The Fall of Lisa Bellow

The apartment complex was sprawling. It seemed to go for blocks and blocks, and from the outside all the apartments were identical. Meredith had never seen the complex before, or if she had she didn’t remember it, for there was nothing memorable about it. It had taken them only fifteen minutes to get there from the school, but part of that was on the highway, at least two or three exits, so she wasn’t exactly sure where they were. His was a ground-floor apartment with an outdoor entrance; they passed two other drab brown doors on the way to his drab brown door. His hand was tucked in his jacket. He pushed them inside.

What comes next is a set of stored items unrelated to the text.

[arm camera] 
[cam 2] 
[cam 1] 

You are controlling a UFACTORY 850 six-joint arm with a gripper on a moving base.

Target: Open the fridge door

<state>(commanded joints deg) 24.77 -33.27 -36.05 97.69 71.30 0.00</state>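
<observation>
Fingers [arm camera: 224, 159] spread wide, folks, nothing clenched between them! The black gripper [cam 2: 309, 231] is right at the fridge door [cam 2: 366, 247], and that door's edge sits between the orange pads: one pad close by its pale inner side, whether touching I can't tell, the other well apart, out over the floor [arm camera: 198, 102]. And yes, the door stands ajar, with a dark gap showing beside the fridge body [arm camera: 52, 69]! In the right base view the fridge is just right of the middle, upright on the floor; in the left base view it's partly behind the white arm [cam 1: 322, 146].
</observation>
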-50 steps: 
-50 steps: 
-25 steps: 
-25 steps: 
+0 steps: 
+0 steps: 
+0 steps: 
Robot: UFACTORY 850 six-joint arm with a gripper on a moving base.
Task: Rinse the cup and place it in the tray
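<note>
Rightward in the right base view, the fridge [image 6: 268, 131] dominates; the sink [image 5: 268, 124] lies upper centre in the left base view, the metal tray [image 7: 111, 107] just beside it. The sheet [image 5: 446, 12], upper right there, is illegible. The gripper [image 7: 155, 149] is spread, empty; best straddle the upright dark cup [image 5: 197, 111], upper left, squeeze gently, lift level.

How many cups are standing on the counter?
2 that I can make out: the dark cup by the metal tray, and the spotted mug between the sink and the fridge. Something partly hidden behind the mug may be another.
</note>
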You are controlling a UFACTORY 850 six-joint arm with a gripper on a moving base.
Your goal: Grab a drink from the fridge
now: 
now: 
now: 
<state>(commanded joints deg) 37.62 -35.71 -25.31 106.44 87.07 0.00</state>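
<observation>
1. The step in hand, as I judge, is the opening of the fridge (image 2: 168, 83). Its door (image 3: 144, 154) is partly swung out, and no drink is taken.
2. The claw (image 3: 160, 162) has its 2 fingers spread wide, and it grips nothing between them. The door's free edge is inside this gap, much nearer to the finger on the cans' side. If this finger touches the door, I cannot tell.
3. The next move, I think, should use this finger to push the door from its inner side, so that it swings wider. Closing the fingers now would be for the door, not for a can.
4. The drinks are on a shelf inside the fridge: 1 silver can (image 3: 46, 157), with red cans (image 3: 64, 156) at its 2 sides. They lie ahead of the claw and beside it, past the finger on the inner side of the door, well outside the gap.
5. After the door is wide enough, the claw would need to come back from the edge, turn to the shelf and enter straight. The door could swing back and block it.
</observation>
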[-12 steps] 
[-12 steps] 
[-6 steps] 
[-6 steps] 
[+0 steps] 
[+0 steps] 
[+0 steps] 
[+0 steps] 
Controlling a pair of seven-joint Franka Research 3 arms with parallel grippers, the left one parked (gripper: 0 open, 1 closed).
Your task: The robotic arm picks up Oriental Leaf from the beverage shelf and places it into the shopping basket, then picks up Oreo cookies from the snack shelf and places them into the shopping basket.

It had dawned on Meredith way too late that she and Lisa had broken one of the cardinal rules of abduction by allowing themselves to be taken to a second location. She knew this was a rule because one afternoon the spring before she’d spent a harrowing two hours reading every single pamphlet in the hospital lobby. The pamphlets, hundreds of them on a wide array of subjects, were all distributed by the same company, so essentially the same cartoon people faced hardship after hardship, with a very limited number of facial expressions. By the end of that afternoon Meredith knew about every terrible thing that might possibly ever happen to her and suggestions on how to go about avoiding the terrible thing (or, if unavoidable, like acne or menopause, at least how to gracefully manage it). She got the cartoon lowdown on cervical cancer, meth addiction, miscarriage, colonoscopies, cystic fibrosis, tinnitus, STDs, domestic abuse, and athlete’s foot. And abduction. She actually remembered the drawing that accompanied the second-location rule, a stick man and stick woman standing beside a car, and a big X drawn through the car. Once you got to a second location, the pamphlet informed her, your chances of survival dropped by over 50 percent. But who could stop and think of that in the moment, when the flow of events (not to mention a gun) was propelling you across a parking lot? And what were the other rules? There had been at least five more, perhaps as many as ten. But Meredith could not recall what they were. Would she only remember each one as it lay broken behind her?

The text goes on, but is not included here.